Condensed Matter Theory of Dipolar Quantum Gases
M. A. Baranov, M. Dalmonte, G. Pupillo, P. Zoller

TL;DR
This paper reviews recent theoretical advances in understanding the many-body physics of ultracold dipolar gases, highlighting their unique anisotropic long-range interactions and relevance to experimental systems.
Contribution
It provides a comprehensive summary of theoretical studies on various dipolar quantum gases, including weakly and strongly interacting regimes and low-dimensional geometries.
Findings
Analysis of weakly interacting Bose and Fermi gases with dipolar interactions
Insights into multilayer and low-dimensional dipolar systems
Connections between theory and recent experimental realizations
Abstract
Recent experimental breakthroughs in trapping, cooling and controlling ultracold gases of polar molecules, magnetic and Rydberg atoms have paved the way toward the investigation of highly tunable quantum systems, where anisotropic, long-range dipolar interactions play a prominent role at the many-body level.
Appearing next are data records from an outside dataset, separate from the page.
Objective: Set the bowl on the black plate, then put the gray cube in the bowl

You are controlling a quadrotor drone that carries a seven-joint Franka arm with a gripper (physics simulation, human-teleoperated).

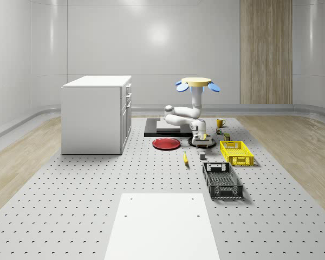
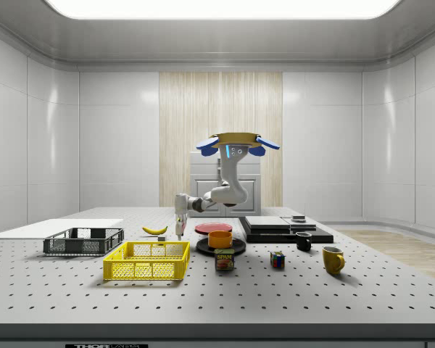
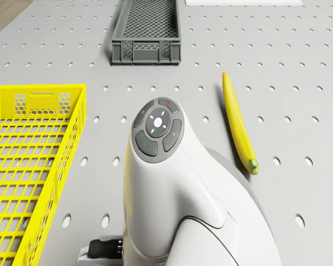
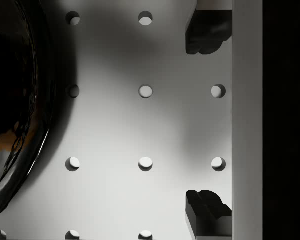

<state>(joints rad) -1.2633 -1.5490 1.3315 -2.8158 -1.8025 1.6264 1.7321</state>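
Counter stock, hand [image 4: 205, 121] spread wide and holding nothing.
I count one orange bowl [image 2: 220, 238], sitting on the one black plate [image 2: 221, 249] just beside the hand; one gray cube [image 1: 202, 154] on the counter [image 1: 97, 184] near the hand; one red plate [image 1: 166, 143]; one banana [image 3: 238, 124]; two crates, yellow [image 3: 30, 160] and dark gray [image 3: 148, 30]; two mugs; one can [image 2: 224, 259] lettered SPAM. The drone [image 2: 237, 143] hovers over the plates.

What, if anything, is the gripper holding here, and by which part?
Nothing. The gripper is open above bare table beside the black plate, with nothing between its fingers.
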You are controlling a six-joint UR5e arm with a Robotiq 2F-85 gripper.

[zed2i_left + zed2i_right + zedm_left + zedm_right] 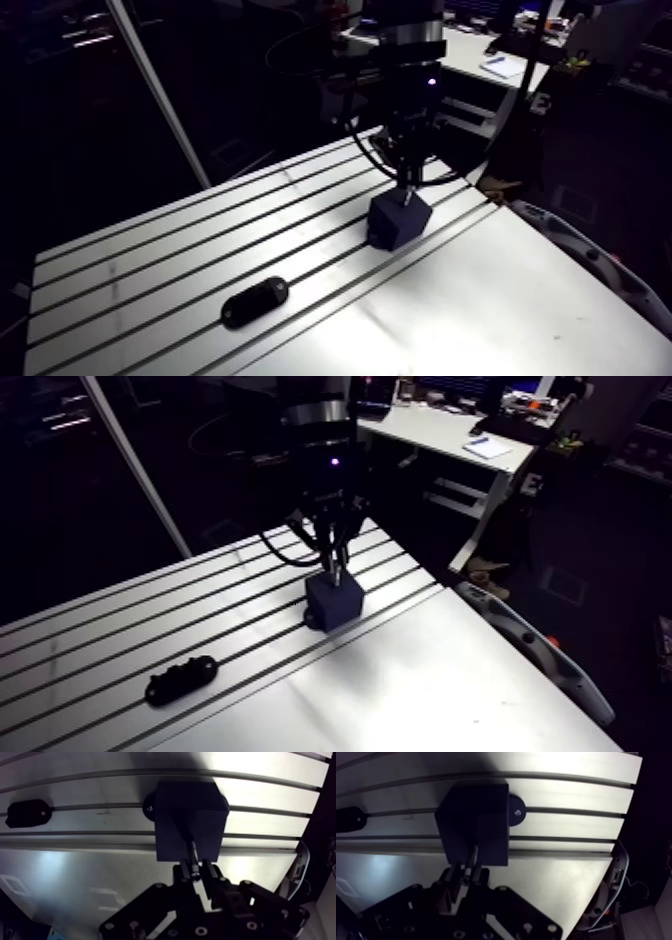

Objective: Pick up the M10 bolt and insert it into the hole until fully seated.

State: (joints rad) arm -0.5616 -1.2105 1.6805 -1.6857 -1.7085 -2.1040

In this article we review recent theoretical studies concerning the physics of such systems. Starting from a general discussion on interaction design techniques and microscopic Hamiltonians, we provide a summary of recent work focused on many-body properties of dipolar systems, including: weakly interacting Bose gases, weakly interacting Fermi gases, multilayer systems, strongly interacting dipolar gases and dipolar gases in 1D and quasi-1D geometries. Within each of these topics, purely dipolar effects and connections with experimental realizations are emphasized.